When you think about the average costs for a day’s worth of training and what you get from it, it should come as no surprise that training has fallen by the wayside. In terms of the economy, people think that they should be pulling back on such things. But in reality, a downturn in the economy is just the time to train. When the economy picks up, even a little, the race will be won by those who have a trained workforce, can get it done right the first time and, as Taiichi Ohno said, get the right piece to the right place at the right time and price.
From the bookshelf
Lean Cost Management by James R. Huntzinger
One area that I have been arguing for North American managers to get training on is Lean accounting. This is the book that I would recommend for people to get started.

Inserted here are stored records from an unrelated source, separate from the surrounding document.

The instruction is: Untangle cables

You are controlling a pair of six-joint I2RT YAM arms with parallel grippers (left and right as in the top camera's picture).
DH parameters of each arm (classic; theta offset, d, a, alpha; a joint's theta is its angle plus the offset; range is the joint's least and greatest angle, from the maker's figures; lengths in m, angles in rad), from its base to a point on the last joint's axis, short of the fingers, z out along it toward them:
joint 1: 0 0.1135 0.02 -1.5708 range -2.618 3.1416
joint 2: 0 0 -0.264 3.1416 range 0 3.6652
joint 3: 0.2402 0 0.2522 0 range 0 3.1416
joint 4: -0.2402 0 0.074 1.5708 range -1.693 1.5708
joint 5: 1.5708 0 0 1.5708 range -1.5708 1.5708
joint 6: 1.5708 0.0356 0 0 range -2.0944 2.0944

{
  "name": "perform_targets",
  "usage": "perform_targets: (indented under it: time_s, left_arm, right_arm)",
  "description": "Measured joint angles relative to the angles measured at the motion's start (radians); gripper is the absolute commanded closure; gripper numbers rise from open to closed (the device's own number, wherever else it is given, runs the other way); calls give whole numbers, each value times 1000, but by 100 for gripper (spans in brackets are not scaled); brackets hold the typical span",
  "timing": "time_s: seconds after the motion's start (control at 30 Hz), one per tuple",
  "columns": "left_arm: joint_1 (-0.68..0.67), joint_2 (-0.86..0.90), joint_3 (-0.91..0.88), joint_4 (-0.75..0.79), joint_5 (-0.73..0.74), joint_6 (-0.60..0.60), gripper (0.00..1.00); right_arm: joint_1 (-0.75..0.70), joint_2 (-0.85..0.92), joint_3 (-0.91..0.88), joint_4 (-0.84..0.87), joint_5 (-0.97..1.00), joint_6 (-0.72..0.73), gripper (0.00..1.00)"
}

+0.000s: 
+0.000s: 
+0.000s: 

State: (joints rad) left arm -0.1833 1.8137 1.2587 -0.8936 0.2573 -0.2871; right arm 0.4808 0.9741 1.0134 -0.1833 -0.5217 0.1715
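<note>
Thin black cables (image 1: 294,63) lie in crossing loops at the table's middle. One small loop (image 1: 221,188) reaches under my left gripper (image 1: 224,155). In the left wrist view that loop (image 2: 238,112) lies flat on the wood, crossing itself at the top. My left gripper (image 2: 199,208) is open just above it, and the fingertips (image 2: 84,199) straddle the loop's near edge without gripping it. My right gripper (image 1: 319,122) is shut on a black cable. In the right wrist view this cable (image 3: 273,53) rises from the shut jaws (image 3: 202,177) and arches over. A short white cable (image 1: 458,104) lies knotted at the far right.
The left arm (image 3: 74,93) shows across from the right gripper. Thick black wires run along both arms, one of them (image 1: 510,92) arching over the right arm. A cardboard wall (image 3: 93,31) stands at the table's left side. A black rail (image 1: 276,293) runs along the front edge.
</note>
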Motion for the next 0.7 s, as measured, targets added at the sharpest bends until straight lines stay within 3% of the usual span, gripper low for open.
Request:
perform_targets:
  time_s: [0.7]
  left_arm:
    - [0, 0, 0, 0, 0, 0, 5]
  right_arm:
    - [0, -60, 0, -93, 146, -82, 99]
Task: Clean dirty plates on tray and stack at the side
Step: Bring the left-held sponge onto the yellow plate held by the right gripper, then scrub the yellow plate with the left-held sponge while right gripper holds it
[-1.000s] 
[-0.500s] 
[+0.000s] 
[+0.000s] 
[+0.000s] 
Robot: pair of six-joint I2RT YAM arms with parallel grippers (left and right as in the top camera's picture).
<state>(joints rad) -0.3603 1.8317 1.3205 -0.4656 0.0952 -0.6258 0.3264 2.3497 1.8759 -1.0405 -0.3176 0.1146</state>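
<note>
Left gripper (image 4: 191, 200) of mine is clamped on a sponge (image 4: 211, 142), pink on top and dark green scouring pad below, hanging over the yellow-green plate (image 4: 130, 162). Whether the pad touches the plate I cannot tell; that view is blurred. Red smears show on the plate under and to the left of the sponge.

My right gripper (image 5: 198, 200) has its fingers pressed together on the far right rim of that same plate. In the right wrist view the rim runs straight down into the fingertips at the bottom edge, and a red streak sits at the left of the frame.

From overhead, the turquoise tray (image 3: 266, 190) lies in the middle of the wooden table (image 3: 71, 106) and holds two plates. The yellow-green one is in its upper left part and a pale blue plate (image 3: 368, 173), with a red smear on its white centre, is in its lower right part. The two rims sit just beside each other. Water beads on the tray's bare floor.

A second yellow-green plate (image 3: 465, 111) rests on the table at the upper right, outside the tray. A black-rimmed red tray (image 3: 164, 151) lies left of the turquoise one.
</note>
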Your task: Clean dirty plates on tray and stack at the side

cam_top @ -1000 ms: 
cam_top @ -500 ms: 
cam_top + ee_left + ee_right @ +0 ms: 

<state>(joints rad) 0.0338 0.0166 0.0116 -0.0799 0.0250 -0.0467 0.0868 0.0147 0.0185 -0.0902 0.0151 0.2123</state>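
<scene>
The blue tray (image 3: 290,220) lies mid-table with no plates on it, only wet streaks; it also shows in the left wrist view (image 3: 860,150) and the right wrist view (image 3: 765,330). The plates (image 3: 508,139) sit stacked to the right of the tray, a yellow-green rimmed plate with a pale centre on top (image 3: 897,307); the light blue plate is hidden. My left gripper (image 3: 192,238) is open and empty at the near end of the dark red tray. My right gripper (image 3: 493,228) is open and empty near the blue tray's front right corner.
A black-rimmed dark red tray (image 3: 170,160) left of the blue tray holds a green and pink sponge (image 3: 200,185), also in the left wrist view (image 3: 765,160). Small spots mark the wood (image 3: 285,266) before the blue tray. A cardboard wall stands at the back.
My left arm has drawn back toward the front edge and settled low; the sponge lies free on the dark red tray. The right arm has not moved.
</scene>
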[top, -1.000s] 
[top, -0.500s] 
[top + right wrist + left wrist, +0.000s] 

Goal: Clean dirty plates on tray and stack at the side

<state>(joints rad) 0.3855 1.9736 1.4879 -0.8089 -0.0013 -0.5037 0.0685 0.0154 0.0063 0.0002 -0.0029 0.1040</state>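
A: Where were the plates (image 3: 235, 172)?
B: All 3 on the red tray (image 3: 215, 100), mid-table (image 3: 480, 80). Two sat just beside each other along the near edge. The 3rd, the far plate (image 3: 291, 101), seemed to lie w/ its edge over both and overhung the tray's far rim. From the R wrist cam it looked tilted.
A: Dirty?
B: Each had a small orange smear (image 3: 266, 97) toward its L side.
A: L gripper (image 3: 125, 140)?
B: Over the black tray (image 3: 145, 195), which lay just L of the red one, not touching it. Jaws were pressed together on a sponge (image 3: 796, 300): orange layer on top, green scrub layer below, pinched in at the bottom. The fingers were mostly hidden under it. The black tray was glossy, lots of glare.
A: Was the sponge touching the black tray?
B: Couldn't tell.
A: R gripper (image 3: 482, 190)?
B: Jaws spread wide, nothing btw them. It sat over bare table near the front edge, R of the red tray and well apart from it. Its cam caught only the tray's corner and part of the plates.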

While I’m not an accountant (by any means) I do know about the importance of obtaining and developing useful accounting information and how that’s required by any organization to share information—for managing costs, showing where savings come from, linking performance to profits and for other internal and external purposes. Huntzinger makes clear how today’s accounting systems don’t really tie into production and fail to reflect the realities on the floor. While he speaks about a manufacturing environment, these lessons will be helpful to healthcare and the office alike.
Huntzinger says, “For the most part, traditional accounting methods have failed the test. Indeed, rather than being part of the cure as to what ails American business, management accounting systems have been part of the disease.” In the second chapter, “Why Traditional Accounting Methods Fail,” Huntzinger describes the three failures of traditional accounting and notes that Henry Ford and Taiichi Ohno both disliked cost accounting. Ford wrote, “They (the accountants) think of a factory as making money, not goods. They watch the money, not the efficiency of production.”
This is an excellent book for those who want to bring their understanding of Lean to the next level. It offers a combination of principles, philosophies and technical attributes for a transition to a Lean enterprise and the role cost management plays in this new enterprise. It also includes a working model of a production factors spreadsheet for tracking value stream costs and argues that “managerial-cost accounting” should be about designing, executing and improving the business system. Lastly, it illustrates very nicely the techniques, principles and philosophies developed by the architects of Toyota’s very successful operational accounting system.
Question from the floor…
Question: I am familiar with the term “kaizen” but what about the term “kaikaku?” I’ve looked it up and it’s supposed to mean “radical change.” I’ve just started Norman Bodek’s book, Kaikaku: The Power and Magic of Lean.
Answer: First, congratulations on getting this book. I found it to be an enjoyable, autobiographical narrative and I particularly liked the bits about dealing with an eccentric Shigeo Shingo! Both terms have their origin in the Toyota Production System. I find it helpful to think of a kaizen blitz—a radical improvement in a limited area during an intense week.
• Kaikaku means a radical change, during a limited time, of a production system
• Kaizen is the continuous small changes of a certain area of a production system
We want to keep doing continuous improvement (kaizen) but every now and then, we need a more radical change (kaikaku). In kaikaku, people get together and effect a large change. Then they return to doing kaizen. Ideally however, the number of kaikaku that you’ll need to do are much less in number than the number of kaizens!